> and then terminating the conversation (which it did not do)

This is exactly the safeguard.

Terminating the conversation is the only way to go, these things don't have a world model, they don't know what they are doing, there's no way to correctly assess the situation at the model level. No more conversation, that's the only way even if there might be jailbreaks to circumvent for a motivated adversary.

The problem is, terminating the conversation, even with a closing note to call the crisis line or go talk to a human, is extremely harmful to someone in that situation. To someone who is suicidal, and is being led deeper into their own delusions, just terminating will feel like abandonment or rejection, and push them further over the edge.

The goal in crisis intervention is to bridge them to professional help. Never abandon, always continue the conversation and steer it in a better direction. Ironically enough, in crisis intervention, you should do what LLMs are good at and acknowledge what the person in crisis is feeling, and show empathy.
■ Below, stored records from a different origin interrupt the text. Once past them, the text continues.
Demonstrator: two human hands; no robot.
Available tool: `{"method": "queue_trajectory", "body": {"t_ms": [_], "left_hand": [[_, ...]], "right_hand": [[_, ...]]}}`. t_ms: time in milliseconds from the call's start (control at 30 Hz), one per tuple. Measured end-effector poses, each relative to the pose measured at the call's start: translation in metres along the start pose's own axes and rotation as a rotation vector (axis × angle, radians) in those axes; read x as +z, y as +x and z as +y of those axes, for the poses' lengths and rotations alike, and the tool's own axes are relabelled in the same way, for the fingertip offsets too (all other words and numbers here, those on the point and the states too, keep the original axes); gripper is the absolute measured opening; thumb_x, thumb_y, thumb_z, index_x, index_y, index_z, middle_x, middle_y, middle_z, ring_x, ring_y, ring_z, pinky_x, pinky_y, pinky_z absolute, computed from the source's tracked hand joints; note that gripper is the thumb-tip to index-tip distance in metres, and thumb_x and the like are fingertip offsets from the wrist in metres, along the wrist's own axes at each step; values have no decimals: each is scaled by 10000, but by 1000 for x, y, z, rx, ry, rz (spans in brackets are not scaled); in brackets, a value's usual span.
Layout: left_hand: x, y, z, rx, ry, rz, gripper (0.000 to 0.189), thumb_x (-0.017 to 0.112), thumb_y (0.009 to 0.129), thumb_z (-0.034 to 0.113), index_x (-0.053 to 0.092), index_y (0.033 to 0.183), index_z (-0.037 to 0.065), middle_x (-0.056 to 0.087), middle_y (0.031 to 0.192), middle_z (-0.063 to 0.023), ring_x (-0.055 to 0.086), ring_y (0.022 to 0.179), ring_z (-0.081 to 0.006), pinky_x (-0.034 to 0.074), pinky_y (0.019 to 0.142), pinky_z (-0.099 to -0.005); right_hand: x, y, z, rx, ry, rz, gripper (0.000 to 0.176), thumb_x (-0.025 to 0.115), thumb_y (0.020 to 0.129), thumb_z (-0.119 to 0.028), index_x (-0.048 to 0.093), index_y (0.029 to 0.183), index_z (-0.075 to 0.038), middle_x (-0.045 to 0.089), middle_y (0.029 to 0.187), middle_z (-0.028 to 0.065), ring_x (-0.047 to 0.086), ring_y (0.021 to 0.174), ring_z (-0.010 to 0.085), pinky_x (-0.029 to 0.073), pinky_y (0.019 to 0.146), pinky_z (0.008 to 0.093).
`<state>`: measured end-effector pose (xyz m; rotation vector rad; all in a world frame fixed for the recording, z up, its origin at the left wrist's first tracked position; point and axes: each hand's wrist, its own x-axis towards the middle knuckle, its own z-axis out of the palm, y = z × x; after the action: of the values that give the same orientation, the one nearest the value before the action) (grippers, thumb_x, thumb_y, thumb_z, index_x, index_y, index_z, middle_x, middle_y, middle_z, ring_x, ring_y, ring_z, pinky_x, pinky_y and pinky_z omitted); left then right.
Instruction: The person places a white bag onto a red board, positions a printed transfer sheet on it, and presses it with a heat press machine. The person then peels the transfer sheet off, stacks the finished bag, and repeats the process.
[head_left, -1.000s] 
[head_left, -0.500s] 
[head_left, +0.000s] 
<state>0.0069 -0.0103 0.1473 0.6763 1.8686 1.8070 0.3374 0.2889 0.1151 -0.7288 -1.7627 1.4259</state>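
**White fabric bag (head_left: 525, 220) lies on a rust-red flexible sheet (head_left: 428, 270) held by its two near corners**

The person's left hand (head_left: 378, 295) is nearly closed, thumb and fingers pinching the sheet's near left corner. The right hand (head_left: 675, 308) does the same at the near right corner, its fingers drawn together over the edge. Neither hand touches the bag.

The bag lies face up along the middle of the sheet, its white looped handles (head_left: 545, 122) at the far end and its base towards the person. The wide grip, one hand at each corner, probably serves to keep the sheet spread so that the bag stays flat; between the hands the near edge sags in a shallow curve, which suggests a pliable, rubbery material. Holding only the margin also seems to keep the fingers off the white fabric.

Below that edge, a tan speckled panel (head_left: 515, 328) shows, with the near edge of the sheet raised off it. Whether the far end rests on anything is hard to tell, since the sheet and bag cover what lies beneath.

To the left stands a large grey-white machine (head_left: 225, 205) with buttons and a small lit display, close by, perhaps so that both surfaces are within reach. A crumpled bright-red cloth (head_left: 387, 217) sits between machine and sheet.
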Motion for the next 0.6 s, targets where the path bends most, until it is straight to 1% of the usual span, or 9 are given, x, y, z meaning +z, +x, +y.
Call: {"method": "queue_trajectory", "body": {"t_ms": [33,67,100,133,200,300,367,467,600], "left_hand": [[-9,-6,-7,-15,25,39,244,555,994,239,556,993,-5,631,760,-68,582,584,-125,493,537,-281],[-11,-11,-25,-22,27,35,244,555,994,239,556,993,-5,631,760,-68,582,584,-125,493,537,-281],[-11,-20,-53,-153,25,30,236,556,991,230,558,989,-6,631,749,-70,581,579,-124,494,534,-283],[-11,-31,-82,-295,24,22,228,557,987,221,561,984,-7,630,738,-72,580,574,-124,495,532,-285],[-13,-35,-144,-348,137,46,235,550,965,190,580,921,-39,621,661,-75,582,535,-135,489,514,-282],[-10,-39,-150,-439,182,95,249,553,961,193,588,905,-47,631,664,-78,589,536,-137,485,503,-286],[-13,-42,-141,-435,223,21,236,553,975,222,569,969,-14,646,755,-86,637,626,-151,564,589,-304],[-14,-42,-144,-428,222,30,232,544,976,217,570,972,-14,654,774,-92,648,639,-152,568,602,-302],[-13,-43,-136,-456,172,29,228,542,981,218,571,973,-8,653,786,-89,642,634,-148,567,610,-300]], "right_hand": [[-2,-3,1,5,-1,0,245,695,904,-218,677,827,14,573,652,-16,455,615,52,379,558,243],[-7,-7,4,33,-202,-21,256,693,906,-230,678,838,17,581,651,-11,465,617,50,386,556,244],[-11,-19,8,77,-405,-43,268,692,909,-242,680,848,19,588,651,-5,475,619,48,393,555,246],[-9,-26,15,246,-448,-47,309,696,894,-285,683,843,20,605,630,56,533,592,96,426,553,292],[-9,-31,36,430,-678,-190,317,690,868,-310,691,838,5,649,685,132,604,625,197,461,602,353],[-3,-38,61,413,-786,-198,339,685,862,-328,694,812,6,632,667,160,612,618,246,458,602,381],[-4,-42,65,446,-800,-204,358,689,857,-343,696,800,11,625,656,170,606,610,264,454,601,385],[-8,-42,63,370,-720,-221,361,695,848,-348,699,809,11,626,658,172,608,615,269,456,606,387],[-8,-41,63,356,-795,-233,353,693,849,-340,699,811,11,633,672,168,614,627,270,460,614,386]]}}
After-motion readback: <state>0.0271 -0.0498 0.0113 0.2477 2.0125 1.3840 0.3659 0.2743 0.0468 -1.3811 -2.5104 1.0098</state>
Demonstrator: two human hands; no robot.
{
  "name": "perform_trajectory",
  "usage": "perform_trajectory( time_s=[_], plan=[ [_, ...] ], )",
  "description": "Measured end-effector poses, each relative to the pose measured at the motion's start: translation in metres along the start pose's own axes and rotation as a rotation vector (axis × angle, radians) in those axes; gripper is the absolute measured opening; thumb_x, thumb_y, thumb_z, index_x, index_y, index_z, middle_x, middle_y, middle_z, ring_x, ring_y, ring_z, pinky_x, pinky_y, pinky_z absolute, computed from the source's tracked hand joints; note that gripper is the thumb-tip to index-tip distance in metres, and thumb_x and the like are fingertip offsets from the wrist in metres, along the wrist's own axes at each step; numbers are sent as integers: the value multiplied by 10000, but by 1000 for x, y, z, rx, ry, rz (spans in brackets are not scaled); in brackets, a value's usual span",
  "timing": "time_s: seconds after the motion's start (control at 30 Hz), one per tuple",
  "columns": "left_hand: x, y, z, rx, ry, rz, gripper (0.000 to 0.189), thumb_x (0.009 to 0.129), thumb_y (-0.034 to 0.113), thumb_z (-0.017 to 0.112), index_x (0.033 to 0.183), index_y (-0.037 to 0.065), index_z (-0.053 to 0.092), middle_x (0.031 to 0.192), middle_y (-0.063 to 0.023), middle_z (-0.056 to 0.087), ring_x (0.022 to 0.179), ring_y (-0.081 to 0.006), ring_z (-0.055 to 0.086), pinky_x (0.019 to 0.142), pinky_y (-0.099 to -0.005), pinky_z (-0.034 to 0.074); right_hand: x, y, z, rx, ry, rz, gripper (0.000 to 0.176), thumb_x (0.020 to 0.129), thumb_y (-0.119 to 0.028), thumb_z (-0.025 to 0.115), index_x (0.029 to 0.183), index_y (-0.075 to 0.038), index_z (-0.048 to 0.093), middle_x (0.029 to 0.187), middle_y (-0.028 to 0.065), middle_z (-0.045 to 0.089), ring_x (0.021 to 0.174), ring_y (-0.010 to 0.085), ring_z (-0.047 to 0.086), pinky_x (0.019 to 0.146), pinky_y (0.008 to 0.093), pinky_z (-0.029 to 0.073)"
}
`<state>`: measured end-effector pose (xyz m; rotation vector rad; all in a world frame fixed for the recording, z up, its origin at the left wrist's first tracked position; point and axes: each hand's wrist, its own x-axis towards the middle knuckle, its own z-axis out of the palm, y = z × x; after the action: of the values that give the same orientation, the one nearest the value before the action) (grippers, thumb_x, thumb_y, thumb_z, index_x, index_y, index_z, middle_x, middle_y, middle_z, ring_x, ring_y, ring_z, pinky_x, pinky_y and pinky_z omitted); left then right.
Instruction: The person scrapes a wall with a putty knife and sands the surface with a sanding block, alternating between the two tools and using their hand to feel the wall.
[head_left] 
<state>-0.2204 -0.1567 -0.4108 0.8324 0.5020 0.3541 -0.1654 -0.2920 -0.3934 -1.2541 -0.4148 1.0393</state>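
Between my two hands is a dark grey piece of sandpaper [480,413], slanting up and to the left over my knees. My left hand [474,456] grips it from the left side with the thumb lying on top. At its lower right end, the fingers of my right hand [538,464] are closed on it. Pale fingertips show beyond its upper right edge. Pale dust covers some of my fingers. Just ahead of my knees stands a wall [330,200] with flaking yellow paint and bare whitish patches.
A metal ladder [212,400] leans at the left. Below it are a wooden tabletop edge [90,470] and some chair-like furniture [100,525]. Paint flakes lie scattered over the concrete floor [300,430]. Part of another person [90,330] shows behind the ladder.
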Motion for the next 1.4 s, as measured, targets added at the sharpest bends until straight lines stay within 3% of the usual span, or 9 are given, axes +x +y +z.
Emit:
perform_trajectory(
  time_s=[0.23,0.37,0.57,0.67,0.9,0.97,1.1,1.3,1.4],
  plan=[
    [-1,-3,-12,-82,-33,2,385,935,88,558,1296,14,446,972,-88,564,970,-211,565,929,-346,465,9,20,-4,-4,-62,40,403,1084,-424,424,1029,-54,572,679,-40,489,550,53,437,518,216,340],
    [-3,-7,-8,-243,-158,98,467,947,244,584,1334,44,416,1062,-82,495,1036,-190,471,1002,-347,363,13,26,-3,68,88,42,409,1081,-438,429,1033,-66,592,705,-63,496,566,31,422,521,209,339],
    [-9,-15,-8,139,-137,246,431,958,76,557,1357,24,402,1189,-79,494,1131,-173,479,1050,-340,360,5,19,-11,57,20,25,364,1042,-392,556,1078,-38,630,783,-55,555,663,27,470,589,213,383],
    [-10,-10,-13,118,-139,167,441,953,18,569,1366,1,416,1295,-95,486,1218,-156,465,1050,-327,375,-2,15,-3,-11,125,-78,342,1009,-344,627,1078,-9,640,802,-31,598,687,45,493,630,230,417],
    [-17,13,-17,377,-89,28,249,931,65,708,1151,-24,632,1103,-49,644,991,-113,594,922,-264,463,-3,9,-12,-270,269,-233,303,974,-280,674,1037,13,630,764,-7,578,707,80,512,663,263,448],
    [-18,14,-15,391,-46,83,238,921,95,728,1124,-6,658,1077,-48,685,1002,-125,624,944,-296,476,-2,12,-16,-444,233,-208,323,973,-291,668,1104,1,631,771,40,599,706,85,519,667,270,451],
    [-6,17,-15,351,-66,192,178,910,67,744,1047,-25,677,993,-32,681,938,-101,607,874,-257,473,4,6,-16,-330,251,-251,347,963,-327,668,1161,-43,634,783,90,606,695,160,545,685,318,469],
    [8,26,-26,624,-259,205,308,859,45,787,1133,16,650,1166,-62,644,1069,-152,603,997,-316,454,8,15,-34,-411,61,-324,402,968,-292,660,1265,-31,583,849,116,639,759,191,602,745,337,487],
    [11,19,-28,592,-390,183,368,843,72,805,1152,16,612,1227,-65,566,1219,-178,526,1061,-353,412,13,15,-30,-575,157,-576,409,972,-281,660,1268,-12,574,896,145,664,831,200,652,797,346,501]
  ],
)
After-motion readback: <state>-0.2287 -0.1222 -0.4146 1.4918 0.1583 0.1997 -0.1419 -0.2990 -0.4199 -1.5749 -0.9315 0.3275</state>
The difference is, the responder needs to reframe it and keep a firm boundary that the person needs professional help.

Basically, recommending the crisis line and then terminating the conversation won't help, and will make it worse.

The model either needs to be a trained crisis responder, or when certain triggers are hit, a human crisis responder needs to hop on the other end and then the human should continue the conversation and talk to the user to de-escalate.

I'd be in favor of having all these AI companies be forced to have crisis responders on staff to take over conversations when they go off the rails.